Они помолчали. Самолет по-прежнему ровно, спокойно гудел, нес свое длинное тело в ярком солнечном поднебесье. В салоне было светло, солнечные лучи пронизывали его насквозь, бело вспыхивали на обшивке и на мелких никелированных частях кресел. Многие в самолете спали или делали вид, что спят, одна лишь неугомонная стройная стюардесса возила туда-сюда тележку, предлагала то прохладительные напитки в пластмассовых стаканчиках, то потрепанное уже чтиво — газеты и журналы. Сергея она, наверное, заприметила сразу — он был в форме и с рукой на перевязи, — обращалась к нему ласково, по-матерински, хотя и самой ей было лет девятнадцать, не больше.
— Пожалуйста, солдатик. Крюшон. Свежий. В Ташкенте загрузились.
Сергей в который уже раз пил тепловатый напиток, улыбался с благодарностью в глазах, задерживал взгляд на точеной фигурке девушки. Экипаж самолета был из придонского авиаотряда, спросить номер телефона этой стюардессы ничего не стоило, но Сергей не спрашивал. Возможно, стеснялся отца, а может быть, беленькая эта стюардесса и не очень ему правилась.
— Знаешь, Сережа, — снова завел взволновавший его разговор Виктор Иванович. — Я хочу одного: чтобы ты не ожесточился. Что бы с тобой ни случилось, а жестоким по отношению к другим становиться не нужно. Жестокость рождает ту же жестокость — это известно.
— Я учиться хочу, па, — Сергей бережно гладил левую руку.— Подлечусь вот, отдохну, осенью пойду поступать в политехнический… А насчет жестокости… Да нет, не подумай, что я из Афгана прямо-таки ненавистником возвращаюсь. Нет. Но я хочу во всем разобраться, справедливости хочу. И не я один. Любого из наших парней-«афганцев» спроси. Пусть ответят перед нами за эту войну. Перед погибшими пусть ответят, перед их родителями. Я разве не прав?
— Почему, прав. Но ты-то, я думаю, ни в чем лично ущемлен не будешь.
— Может быть. С твоей помощью. Я это понимаю. И думаю не о себе, па. О других.

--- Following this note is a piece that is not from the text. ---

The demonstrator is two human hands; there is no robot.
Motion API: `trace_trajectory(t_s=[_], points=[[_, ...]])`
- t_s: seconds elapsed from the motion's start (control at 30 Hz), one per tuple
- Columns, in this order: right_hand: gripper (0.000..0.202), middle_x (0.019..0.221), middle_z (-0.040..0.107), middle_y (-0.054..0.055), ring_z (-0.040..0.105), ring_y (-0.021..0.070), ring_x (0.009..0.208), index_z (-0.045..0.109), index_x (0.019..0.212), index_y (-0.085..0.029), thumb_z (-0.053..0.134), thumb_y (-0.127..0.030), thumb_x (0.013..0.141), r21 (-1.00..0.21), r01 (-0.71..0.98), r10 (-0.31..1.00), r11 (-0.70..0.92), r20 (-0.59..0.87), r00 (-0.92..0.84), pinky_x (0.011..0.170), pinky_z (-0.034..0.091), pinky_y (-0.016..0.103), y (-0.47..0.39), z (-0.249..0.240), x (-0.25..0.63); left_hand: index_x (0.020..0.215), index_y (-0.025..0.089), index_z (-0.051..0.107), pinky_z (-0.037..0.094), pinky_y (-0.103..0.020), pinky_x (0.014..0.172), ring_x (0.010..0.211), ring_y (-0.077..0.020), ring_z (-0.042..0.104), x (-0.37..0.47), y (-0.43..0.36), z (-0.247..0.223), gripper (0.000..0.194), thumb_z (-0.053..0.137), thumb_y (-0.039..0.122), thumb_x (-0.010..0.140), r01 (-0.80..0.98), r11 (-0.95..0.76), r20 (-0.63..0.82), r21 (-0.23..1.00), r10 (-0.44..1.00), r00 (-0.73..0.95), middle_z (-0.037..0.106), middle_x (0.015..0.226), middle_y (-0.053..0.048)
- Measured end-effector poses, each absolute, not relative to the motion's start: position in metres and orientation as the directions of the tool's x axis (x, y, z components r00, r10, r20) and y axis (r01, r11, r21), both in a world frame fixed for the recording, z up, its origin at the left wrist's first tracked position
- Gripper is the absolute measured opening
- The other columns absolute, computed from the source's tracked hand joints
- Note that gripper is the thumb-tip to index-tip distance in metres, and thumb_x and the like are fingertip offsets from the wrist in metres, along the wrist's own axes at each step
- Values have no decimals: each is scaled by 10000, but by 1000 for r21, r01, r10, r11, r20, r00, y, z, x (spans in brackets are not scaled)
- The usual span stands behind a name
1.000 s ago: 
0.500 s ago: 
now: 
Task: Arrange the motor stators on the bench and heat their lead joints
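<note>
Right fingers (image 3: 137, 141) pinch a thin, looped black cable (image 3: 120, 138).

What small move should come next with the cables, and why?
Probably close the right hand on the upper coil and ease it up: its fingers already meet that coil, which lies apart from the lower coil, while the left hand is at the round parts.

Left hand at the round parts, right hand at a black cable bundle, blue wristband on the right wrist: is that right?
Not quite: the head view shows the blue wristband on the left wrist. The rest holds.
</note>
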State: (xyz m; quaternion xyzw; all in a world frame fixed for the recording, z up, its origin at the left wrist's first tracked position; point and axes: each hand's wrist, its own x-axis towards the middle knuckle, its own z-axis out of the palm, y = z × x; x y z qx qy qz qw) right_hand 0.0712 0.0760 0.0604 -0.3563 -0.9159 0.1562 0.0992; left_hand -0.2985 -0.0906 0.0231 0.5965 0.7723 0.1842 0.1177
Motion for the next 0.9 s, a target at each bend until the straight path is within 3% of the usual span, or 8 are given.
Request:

Сергей сел поудобнее, повернулся к отцу.
— А вообще интересно, па, мы с тобой воинский долг понимаем по-разному, а? Ты бы, пожалуй, в моем положении и не выступал, да? Отлежался бы в госпитале, потом в санатории, вернулся бы на службу, и все. Так?
— Примерно так. Я служу в Комитете госбезопасности сознательно, военную присягу давал, готов ко всему.
— Но нельзя же бездумно выполнять любые приказы, па!